The Convention has produced a number of important and valuable innovations, the most valuable of which being the Exclusive Economic Zone, which provides coastal states with everything of value in the water column and the subjacent soil. This, certainly, conduces to a more equitable distribution of marine resources worldwide, and is especially welcomed by developing countries, which can now enlist these resources in the cause of enhancing the quality of life of our people, instead of having them monopolised by a handful of long distance fishing fleets profiting from a constricted territorial sea.
There is provision here for the ultimate and authoritative demarcation of the continental shelf beyond 200 nautical miles.
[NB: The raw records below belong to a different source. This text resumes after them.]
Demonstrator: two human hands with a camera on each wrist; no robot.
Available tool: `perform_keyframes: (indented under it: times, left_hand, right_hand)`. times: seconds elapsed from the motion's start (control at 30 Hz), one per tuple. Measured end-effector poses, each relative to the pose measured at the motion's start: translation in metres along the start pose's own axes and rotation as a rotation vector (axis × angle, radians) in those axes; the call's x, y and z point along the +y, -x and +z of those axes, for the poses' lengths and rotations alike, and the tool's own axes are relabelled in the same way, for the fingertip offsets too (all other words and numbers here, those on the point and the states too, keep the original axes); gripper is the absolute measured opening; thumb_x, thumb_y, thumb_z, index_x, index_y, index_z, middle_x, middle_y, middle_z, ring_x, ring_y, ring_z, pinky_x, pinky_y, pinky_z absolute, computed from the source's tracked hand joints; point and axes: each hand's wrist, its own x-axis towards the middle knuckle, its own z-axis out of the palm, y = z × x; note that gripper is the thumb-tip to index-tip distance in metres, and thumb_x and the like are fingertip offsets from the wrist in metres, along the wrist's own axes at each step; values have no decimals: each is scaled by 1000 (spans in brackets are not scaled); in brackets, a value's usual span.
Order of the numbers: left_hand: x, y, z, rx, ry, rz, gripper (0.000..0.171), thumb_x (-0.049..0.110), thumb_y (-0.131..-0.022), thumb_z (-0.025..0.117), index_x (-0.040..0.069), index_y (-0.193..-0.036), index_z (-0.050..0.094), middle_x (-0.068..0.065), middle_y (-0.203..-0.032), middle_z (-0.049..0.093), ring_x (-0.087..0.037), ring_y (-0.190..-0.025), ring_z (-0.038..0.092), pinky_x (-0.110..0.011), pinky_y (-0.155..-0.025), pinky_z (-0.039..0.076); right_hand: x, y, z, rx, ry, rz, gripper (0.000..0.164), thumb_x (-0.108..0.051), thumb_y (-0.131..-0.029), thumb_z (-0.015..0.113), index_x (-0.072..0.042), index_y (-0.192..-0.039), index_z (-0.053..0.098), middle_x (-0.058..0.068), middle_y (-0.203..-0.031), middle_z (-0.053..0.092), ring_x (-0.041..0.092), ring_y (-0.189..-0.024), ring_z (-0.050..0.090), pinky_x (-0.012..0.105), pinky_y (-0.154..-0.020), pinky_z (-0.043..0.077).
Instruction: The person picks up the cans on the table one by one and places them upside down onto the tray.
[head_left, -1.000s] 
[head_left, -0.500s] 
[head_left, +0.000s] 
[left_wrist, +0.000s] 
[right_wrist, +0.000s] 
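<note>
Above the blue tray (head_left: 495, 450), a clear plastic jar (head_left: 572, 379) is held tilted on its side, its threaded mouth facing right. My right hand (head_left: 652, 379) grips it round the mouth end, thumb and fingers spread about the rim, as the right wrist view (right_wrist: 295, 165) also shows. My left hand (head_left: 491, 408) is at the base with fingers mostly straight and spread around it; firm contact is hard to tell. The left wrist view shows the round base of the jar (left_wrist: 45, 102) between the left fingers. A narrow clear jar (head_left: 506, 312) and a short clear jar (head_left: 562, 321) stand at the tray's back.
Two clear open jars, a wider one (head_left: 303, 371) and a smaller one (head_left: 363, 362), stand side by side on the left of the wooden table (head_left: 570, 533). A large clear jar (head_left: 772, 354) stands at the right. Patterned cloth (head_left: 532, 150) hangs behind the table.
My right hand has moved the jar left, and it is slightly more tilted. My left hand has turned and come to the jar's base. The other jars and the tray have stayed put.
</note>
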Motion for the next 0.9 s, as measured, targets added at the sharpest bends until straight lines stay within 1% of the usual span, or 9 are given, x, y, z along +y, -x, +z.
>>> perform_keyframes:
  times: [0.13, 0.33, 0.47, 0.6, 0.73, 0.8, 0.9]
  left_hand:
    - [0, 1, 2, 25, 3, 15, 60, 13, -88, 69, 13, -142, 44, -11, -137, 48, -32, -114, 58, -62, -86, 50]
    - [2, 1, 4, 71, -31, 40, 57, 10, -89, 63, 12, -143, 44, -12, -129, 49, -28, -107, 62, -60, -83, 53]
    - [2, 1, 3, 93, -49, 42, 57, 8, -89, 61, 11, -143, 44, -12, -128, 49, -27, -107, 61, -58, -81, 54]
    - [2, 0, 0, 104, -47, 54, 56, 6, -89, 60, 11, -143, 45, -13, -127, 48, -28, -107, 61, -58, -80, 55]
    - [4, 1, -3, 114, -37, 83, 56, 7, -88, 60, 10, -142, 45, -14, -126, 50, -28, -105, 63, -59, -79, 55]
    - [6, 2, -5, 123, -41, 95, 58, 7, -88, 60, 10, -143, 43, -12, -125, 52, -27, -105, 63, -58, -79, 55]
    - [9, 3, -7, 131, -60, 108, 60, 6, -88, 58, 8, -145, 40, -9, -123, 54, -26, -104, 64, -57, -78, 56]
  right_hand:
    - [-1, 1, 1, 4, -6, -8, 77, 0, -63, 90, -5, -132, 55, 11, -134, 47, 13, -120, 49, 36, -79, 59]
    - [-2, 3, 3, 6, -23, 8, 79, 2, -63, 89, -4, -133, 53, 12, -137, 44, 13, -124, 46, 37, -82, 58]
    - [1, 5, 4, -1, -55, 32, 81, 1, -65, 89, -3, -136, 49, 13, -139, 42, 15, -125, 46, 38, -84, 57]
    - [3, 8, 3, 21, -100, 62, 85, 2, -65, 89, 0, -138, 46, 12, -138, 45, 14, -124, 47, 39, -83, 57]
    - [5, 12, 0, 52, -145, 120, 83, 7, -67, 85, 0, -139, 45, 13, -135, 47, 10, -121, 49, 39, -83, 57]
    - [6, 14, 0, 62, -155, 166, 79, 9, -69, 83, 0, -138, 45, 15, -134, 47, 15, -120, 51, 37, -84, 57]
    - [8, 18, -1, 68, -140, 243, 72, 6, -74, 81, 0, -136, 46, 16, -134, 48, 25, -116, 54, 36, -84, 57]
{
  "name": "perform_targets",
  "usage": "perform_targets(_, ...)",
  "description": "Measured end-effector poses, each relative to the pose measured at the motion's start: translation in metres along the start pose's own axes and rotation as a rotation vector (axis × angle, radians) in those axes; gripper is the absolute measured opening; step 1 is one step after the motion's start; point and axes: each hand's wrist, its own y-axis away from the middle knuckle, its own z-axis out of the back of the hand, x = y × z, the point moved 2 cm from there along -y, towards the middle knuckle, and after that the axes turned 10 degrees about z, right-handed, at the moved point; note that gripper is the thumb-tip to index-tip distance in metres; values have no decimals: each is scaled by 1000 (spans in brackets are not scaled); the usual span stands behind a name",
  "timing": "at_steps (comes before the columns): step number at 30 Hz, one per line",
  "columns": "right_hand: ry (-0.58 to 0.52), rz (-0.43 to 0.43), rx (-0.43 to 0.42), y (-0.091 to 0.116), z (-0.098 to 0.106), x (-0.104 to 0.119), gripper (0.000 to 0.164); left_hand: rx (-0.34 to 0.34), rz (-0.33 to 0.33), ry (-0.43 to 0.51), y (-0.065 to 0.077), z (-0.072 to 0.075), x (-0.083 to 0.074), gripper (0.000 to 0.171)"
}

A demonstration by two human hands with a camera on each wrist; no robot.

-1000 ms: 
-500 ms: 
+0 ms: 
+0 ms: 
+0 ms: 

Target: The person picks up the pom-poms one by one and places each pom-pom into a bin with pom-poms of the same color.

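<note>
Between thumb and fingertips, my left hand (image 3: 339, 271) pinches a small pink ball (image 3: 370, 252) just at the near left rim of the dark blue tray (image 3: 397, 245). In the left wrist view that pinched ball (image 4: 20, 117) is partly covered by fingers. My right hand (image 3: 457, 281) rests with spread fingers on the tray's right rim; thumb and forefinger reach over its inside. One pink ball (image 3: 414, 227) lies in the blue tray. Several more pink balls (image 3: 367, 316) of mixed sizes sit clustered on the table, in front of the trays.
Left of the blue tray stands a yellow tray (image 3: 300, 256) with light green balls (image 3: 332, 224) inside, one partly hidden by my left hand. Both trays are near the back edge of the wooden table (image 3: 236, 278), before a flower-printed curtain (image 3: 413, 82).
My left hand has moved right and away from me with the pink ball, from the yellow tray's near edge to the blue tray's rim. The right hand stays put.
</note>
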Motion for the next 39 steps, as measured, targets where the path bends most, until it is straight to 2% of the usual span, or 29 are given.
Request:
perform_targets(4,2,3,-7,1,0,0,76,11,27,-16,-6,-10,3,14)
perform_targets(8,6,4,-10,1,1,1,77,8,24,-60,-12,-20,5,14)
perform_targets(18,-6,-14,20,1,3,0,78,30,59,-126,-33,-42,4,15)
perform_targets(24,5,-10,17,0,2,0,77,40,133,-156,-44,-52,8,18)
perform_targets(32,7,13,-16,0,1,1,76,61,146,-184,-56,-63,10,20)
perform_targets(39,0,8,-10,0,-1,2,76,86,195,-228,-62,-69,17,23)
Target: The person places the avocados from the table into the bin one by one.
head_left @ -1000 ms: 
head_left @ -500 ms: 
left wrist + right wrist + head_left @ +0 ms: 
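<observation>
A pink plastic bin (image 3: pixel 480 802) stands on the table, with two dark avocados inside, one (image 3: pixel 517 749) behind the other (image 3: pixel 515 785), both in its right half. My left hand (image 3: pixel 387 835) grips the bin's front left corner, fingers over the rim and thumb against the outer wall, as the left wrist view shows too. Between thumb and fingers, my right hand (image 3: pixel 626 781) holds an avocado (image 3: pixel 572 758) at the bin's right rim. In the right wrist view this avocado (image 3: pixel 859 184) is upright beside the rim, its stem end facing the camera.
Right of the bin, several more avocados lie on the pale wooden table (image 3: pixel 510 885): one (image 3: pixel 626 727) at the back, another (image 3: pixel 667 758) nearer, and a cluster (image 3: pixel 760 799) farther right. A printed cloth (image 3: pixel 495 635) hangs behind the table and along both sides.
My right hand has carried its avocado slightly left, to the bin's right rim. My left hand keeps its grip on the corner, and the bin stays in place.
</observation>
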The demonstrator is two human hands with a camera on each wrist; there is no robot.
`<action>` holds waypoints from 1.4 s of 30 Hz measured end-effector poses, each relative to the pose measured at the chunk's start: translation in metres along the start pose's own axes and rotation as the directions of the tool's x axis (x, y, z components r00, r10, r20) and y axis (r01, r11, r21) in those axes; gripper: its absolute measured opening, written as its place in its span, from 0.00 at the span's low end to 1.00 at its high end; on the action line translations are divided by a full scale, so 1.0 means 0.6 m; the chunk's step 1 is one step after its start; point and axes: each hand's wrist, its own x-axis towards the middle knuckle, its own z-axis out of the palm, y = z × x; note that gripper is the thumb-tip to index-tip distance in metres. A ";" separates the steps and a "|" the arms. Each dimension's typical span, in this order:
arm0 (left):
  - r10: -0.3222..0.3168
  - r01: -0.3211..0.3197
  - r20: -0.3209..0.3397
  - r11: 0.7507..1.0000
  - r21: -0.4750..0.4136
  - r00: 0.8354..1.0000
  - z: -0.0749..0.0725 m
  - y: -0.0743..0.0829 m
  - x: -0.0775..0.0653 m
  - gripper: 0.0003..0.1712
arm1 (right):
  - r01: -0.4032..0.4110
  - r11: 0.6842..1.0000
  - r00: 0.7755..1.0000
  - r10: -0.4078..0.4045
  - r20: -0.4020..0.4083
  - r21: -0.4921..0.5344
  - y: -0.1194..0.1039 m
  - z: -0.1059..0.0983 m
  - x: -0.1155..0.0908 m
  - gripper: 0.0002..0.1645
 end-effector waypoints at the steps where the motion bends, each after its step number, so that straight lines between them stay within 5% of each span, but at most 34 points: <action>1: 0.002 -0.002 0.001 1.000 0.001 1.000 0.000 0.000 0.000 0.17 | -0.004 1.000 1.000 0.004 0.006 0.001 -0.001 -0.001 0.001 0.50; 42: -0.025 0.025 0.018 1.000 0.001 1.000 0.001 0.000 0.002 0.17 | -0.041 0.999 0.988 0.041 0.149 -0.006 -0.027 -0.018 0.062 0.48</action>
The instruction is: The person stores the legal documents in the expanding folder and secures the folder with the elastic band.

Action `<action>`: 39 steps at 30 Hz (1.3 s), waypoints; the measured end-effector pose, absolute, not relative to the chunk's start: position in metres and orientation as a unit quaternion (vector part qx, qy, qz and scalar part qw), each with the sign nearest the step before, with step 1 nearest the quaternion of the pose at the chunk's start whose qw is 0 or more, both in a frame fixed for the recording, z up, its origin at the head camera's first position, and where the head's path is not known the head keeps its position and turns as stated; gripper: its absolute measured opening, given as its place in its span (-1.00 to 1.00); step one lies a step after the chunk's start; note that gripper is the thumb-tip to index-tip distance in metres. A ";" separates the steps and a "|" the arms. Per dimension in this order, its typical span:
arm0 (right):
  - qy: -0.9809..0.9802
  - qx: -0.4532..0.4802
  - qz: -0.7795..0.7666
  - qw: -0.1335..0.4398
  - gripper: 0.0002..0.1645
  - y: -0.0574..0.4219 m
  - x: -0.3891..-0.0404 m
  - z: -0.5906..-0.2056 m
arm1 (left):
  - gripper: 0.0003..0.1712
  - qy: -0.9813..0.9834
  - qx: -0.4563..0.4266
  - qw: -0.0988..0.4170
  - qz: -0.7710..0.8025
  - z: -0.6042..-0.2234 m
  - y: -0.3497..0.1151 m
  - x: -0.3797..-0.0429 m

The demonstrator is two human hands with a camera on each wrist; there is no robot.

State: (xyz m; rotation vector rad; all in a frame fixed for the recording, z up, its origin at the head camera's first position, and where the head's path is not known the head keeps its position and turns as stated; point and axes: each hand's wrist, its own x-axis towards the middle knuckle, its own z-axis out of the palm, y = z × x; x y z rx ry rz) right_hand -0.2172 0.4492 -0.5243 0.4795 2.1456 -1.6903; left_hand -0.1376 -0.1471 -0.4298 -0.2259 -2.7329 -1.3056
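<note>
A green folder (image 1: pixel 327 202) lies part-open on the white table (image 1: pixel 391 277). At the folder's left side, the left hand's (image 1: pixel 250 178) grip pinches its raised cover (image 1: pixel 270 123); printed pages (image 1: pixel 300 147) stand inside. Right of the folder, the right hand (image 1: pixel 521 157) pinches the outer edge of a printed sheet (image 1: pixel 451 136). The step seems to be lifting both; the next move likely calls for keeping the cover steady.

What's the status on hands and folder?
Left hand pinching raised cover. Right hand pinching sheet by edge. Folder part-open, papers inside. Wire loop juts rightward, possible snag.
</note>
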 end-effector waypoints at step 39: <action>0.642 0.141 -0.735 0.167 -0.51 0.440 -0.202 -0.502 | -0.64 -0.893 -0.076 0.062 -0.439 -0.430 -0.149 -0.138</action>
In this respect, a functioning committee using the most sophisticated and relevant scientific criteria can be set up to dedicate its efforts to the determination of appropriate demarcations and, thereby, to the obviation of serious disputes that might otherwise arise.
We must not lose sight of the efforts of Ambassador Pardo of Malta, who conceived of the Common Heritage of Mankind, consisting of mineral resources beyond the limits of national jurisdiction, the benefits of which will, in time, accrue to the economies of developing countries. And, finally, Guyana has high praise for the Law of the Sea Tribunal and the jurisdiction that has been accorded it. Guyana believes that this will serve both to facilitate marine development and contribute to the maintenance of international peace and security by resolving conflicts between states that fall within its competence.
As I close, Mr. President, I would remind this august assemblage that Guyana, as one of the earliest ratifiers of the 1982 Law of the Sea Convention, takes great delight in these proceedings. We are confident that the road ahead will bring us to a full realization of all of the constructive possibilities that inhere in the Convention for the benefit of mankind everywhere.